There’s definitely a bias towards lots of small ball wins, rather than taking expensive chances with widebody flights over long distances. They want narrowbody frequencies flying domestic routes, supported by connections through Dallas and Charlotte.

Tactically, American is approaching this by:

  • “Productiz[ing travel] in an infinite number of ways”
  • Focusing on “AAdvantage and our credit card programs” so that customers “can always access travel….people are always thinking about travel” with American. He wants to “give people more miles, at a cheaper price, enable more redemption that ever before.”
  • Leveraging revenue management, where American isn’t alone but was first decades ago (“machine-learning before machine learning was cool, a massive system to forecast demand, [which] has become extremely accurate over time). I’d argue that American’s revenue management has been forecasting to sell more seats at higher fares than customers have been willing to buy, and that this has hurt their load factors and chased premium passengers to other airlines selling front cabins for less.
  • Eliminating travel agencies, “going direct to the customer.” He’s overclaiming the airline’s digital abilities, for instance it is not possible to confirm an upgrade online using miles or systemwides and the only confirmable upgrade the airline had – Business ExtrAA – has been eliminated.

    [American has] greatly invested in digital servicing. As of the end of this year, virtually anything you buy in the domestic U.S. that’s from American Airlines, not through a travel agency, you can service through the app. We’re the only people who can go and do that.

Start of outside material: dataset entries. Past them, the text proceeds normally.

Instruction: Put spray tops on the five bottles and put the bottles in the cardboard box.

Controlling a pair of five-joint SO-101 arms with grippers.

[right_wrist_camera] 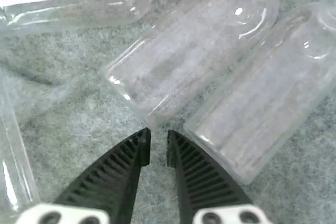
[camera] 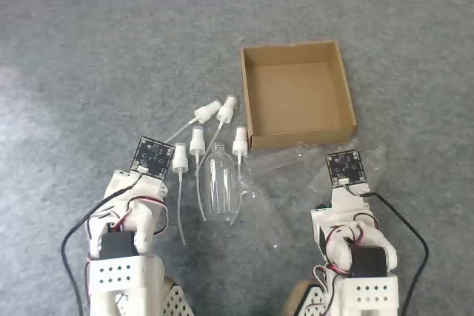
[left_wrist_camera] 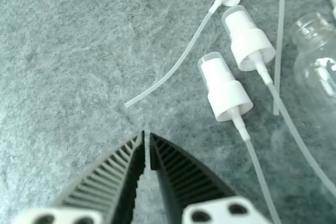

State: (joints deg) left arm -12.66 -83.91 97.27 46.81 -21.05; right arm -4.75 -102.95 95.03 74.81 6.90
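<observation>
Grey felt-like table cover (camera: 74, 72), pale wall strip along far edge. Both arms at near edge, side by side

Brown cardboard box (camera: 300, 139): open top, far-centre, a bit toward right arm's side. Inside shows bare cardboard floor

White plastic spray tops (camera: 198, 140): 5 pcs, each w/ long thin dip tube, lying loose on cover betw. left arm & box. Two farther ones sit near box's near corner, heads close together. Three nearer ones are in a rough row, tubes trailing toward arms. None fitted yet

Clear plastic bottles (camera: 220, 181): all on their sides on cover, in a loose spread from beside the spray tops across to in front of box & right arm. At least 4 seen; exact count unclear as they overlap & are transparent. Necks that show are bare

Left gripper (left_wrist_camera: 147, 137): low over cover, jaws closed to a hair gap, gripping nothing. End of one curved dip tube (left_wrist_camera: 157, 85) lies just ahead of tips, apart. Nearest spray head (left_wrist_camera: 226, 90) is near, not touching

Right gripper (right_wrist_camera: 156, 140): low over cover, jaws drawn almost together w/ thin slit, nothing held. Two bottles lie side by side w/ bases toward tips. Base of nearer bottle (right_wrist_camera: 194, 51) is just ahead of tips, contact not evident
</observation>
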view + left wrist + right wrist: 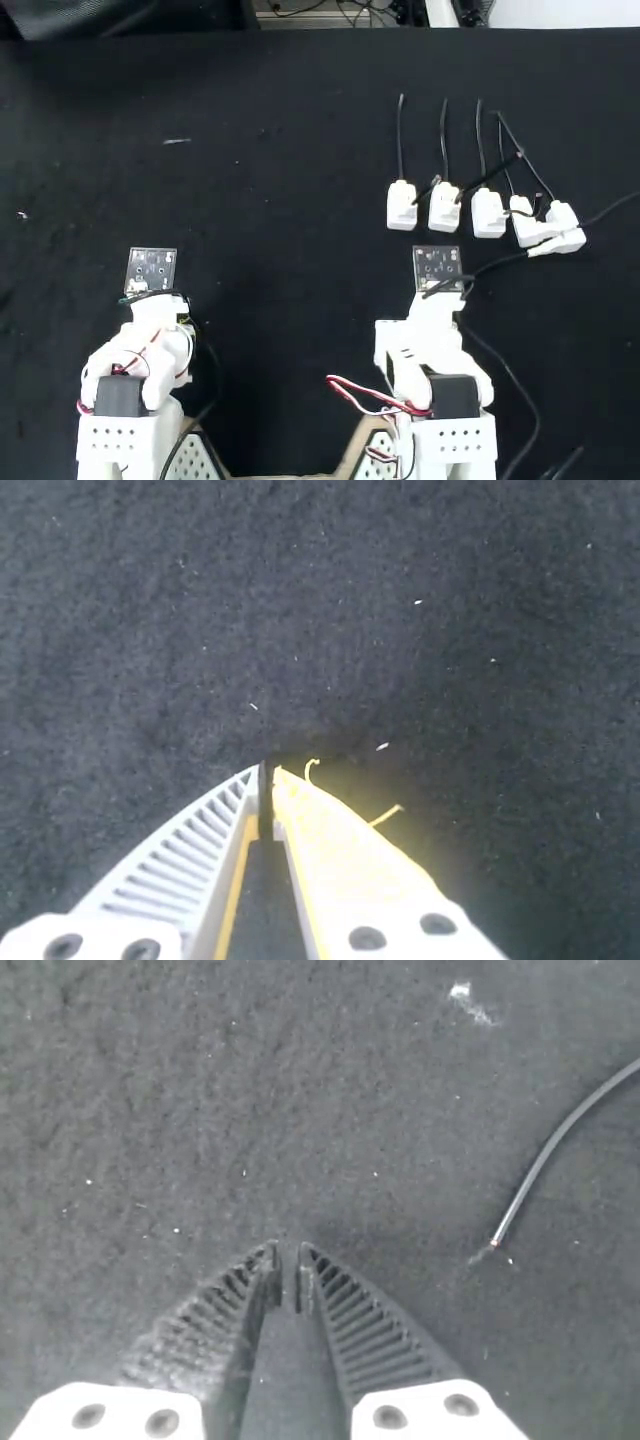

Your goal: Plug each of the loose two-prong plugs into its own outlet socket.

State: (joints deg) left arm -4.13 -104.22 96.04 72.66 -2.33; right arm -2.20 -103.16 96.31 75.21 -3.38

    Raja claims that selling travel through agents often “introduces more complication” so they’ve “gone away from distribution strategies and technologies that effectively drive expense to our customers, that don’t create a servicing advantage, that don’t enable them to truly go experience the magic of air travel and we’re encouraged by the results so far.”

American continues to double down on walking away from high touch servicing of managed corporate contracts, and working with travel agencies who sell air. They’ve bet that they don’t need to discount to fill planes, which may be true in Dallas and Charlotte and Miami. But losing this business may hurt in an inevitable economic downturn. Other airlines have been happy to pick up what American has walked away from, and better agencies would argue it’s American that “introduces more complication” and that’s made it harder for them to untangle those messes that the airline creates.